Have held off coming on board for a few months now but am feeling more able to cope. Diagnosed with HER2+ bc in March. Have had lumpectomy and have just started FEC75 chemo last friday. Have to have radiotherapy and herceptin etc at later date.
As for all, being told you have bc is terrifying having religiously checked and attended all my mammograms I had no sign of any problems until detected at routine scan I thought I would have had some symptoms.
I have had a real problem with people telling me I need to be positive. I am positive I have breast cancer and I am positive that i hate it and I am positive it has knocked the stuffing out of me and turned my life upside down. However apart from some serious crying sessions and episodes of the terrors I have been amazed at how quickly you get on with things and life is relatively normal although it revolves around getting to know every corridor,twist and turn at the local hospital.
Hopefully I will have a good outcome from this I think the odds are in favour of that but I am also positive that I can’t kid myself that it doesn’t always work out and I need to come to terms with that too.
Hi Sheba,
Welcome, I am fairly new here also. As soon as I was told my BCN said this was the best place to come,
I found out after I went to my doctor with a lump which turned out to be a cyst, the doctor who took the biopsy phoned me to say everything was fine but her consultant wanted another biopsy under ultrasound guidance so I got another appointment through the post to go back. The day before going to the clinic the first doctor sent me a letter to ‘confirm’ everything was normal!! Next day I had more biopsies under the guidance of ultrasound and thought it strange when the radiologist said maybe I should put a marker in for the future use.
Week later I was in being told I had breast cancer. Did not expect it at all shockaroonie as they say. Lol
So after WLE and SNB I am back tomorrow for the results.
I get a bit fed up with ‘stay positive’ attitude of folk too, I’ve been quite angry last few days and almost want to shout at them to shut up!
Anyway enough of me and it’s really good to come on here to talk to others going through the same.
Carole x
it’s so strange that we are the ones with cancer and yet we hide our true feelings to protect the feelings of others. My team (dad and boyfriend) both have a very posative attitude. Great it helps but I’m the one doing the worrying.
Yes I will be ok but it’s still a long painful journey and I’m the one on road. I can deal with things but when I wobble I can see they don’t really want to hear.
When I speak to people and they ask “how are you” I am always “fine thanks” I cant deal with constantly having to reasure people I’m ok with it all. Why should I. Why do I just smile when people say stupid things,
we are not alone in taking this journey but we are all alone in our own heads, our thoughts and fears are ours and, for me, only someone else with cancer can truly understand.
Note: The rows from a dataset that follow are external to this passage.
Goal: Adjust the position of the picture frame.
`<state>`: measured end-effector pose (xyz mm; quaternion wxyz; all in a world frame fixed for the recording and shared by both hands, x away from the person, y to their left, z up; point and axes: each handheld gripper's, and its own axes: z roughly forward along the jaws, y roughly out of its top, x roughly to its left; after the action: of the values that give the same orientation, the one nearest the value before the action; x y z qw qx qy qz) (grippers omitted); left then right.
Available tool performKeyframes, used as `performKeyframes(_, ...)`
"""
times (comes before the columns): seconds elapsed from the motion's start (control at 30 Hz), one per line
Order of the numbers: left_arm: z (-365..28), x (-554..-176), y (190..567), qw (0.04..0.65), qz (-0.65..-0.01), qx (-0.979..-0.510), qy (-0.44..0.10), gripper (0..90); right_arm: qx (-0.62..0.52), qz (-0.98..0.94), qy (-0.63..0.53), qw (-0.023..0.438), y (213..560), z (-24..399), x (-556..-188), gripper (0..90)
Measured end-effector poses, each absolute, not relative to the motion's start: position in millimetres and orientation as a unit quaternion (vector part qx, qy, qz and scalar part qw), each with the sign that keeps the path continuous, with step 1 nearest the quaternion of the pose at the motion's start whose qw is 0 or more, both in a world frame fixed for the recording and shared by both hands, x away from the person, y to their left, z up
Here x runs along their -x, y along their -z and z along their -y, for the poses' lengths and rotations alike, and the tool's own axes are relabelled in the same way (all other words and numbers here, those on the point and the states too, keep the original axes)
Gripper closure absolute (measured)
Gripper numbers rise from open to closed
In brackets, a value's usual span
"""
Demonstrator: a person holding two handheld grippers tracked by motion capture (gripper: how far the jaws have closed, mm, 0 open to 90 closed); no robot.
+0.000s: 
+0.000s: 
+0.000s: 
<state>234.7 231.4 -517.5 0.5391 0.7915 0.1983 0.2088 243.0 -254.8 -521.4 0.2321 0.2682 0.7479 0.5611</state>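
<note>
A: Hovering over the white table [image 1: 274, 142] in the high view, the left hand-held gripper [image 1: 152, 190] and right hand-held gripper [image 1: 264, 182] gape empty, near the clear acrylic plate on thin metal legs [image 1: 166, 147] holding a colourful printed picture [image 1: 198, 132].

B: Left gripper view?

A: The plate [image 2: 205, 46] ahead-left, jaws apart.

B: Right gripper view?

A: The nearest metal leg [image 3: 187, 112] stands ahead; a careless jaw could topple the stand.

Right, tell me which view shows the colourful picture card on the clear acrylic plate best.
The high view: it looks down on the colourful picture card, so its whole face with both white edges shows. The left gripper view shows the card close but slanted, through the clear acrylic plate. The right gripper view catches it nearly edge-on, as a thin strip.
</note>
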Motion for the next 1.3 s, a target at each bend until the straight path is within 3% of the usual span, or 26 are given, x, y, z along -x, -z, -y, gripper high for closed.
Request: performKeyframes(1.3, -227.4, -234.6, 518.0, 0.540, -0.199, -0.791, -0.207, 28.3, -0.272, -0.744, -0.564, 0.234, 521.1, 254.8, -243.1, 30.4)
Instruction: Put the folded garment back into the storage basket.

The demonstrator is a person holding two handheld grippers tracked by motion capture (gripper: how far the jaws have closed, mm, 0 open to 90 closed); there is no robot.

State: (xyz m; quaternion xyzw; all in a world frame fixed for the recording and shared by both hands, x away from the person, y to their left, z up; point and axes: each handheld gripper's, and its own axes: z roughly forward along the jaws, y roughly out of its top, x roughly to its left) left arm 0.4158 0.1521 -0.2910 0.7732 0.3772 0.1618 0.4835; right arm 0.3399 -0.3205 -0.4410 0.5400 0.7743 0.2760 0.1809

I want to show my posative side, but I can’t ignore the other side, hiding her away will just make me crazy so I spend a lot of time on here,
I hope you will both stick around and find the help you need here
This is a really good thread - you are all saying just how I feel about telling people and them saying how you have to stay positive etc,
I’m not very good at writing how I feel but you have all said it for me and I feel the same.
Keeks you said just how I feel about it all.
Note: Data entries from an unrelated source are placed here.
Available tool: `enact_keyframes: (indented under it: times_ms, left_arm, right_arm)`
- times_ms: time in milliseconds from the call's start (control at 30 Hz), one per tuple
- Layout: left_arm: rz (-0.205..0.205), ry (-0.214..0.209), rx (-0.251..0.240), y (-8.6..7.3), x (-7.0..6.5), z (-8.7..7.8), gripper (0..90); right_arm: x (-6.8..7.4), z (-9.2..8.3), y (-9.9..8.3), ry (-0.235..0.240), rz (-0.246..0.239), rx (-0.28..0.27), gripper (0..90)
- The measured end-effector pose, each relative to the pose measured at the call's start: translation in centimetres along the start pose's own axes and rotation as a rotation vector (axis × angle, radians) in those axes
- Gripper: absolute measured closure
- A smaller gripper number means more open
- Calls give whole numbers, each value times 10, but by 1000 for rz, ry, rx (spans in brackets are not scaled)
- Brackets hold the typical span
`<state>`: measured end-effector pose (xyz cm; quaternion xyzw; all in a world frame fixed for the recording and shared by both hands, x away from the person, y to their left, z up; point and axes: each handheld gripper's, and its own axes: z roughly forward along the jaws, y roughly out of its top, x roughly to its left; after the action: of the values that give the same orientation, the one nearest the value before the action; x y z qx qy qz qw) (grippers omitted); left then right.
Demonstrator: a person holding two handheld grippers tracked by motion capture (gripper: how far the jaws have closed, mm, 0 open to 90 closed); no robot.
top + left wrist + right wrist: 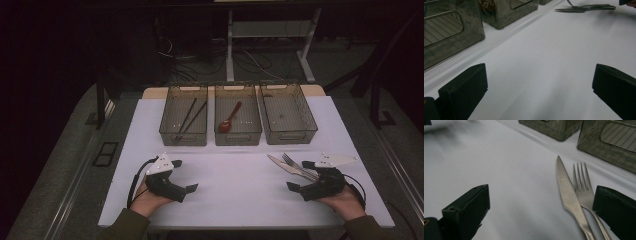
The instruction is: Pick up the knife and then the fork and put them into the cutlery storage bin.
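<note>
On the white table a steel knife (280, 164) and a steel fork (291, 162) lie side by side at the right. My right gripper (299, 175) rests on the table just beside their handles, open with nothing between its jaws. In the right gripper view the knife (569, 195) and the fork (582, 185) lie close to the right jaw, inside my right gripper (541, 205). My left gripper (185, 175) rests at the left front, open and empty. The left gripper view has bare white table between the jaws of my left gripper (540, 82), with the knife (574, 10) far off.
Three grey see-through bins stand in a row at the back. The left bin (170, 131) holds dark chopsticks (189, 116), the middle bin (253, 131) a red spoon (229, 120), and nothing shows in the right bin (306, 131). The table's front edge runs just behind both hands.
</note>
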<state>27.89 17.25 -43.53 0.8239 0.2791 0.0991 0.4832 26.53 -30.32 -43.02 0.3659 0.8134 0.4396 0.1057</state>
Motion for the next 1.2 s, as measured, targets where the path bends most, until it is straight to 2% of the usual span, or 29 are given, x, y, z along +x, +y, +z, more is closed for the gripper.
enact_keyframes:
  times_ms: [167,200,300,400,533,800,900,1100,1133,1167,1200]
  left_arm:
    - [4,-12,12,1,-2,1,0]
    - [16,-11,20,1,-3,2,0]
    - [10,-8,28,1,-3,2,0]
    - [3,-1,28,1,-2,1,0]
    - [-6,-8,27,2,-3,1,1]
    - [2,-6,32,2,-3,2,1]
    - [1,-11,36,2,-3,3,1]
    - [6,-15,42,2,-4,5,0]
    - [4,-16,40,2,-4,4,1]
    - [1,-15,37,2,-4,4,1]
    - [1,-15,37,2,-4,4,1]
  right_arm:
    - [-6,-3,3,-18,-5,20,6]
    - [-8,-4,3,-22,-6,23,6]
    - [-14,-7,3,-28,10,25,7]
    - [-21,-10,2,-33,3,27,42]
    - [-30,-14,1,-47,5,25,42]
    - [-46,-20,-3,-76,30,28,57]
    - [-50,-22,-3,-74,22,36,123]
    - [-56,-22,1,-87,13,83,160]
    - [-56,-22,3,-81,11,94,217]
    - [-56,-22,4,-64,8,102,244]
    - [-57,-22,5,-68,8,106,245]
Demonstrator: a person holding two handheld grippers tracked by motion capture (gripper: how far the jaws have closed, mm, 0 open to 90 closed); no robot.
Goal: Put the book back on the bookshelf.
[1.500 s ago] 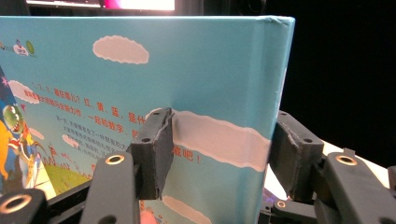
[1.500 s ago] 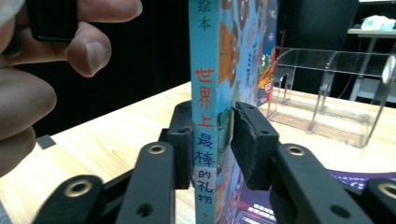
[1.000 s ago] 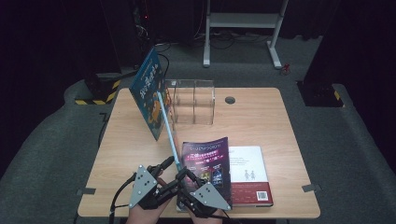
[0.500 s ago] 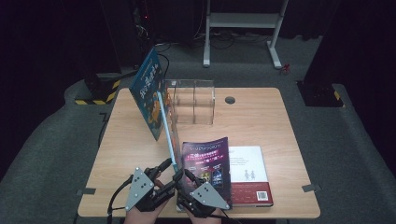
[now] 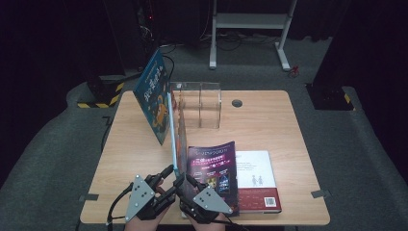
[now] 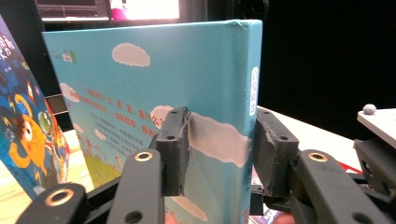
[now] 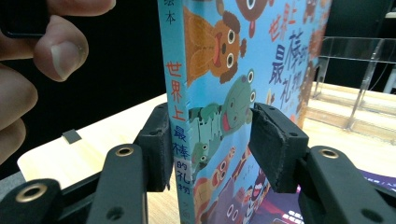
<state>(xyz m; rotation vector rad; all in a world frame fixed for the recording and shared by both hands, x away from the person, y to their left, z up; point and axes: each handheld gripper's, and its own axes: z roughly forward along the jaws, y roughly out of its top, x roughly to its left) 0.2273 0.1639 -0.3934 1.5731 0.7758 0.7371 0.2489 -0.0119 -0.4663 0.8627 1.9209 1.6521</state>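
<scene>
— Dark room, pale wooden table (image 5: 269, 120). Nearest the edge?
— Both tools, at one upright blue picture book (image 5: 178, 139). The left hand-held gripper (image 6: 219, 149) has been closing, one pad on its cover, the other just off the spine.
— The right?
— The right hand-held gripper (image 7: 208, 144) has been opening, its jaws loose around the book.
— Beyond?
— A purple book (image 5: 214, 168), then a clear rack (image 5: 199, 103).
</scene>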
After the first couple of appointments at the beginning that my other half took me to I thave found that I am better going to appointments alone… He means well but wouldn’t read all my leaflets that I was given and seems to treat it lightly and say you’ve nothing to worry about, you’ll soon be finished your radiotherapy and done with it all.
My grown up daughter wants to know everything but I gloss over my feelings as I don’t want to worry her.
Got back from radiotherapy to an answer message on the phone from a friend I’ve had since I was 9, we talk on phone a few times a year. I hadn’t told her but knew I had to ring her back this afternoon, so I had to steel myself to phone her and tell her. I hate doing it, I kept saying I am fine.
I am new to this forum. I was diagnosed with HER2, I am 74 and had a mastectomy last September, my chemoherapy was cancelled twice and it was started in November. I am now on Herceptin, whilst the first session was fine,_ _I haven’t been too well on the last two sessions. I am on clexane for a clot in my leg and tablets for osteoporosis. I have never been on so much medication before!
Forgive my ignorance but what do the abbreviatios WLE; SNB; and BCN stand for?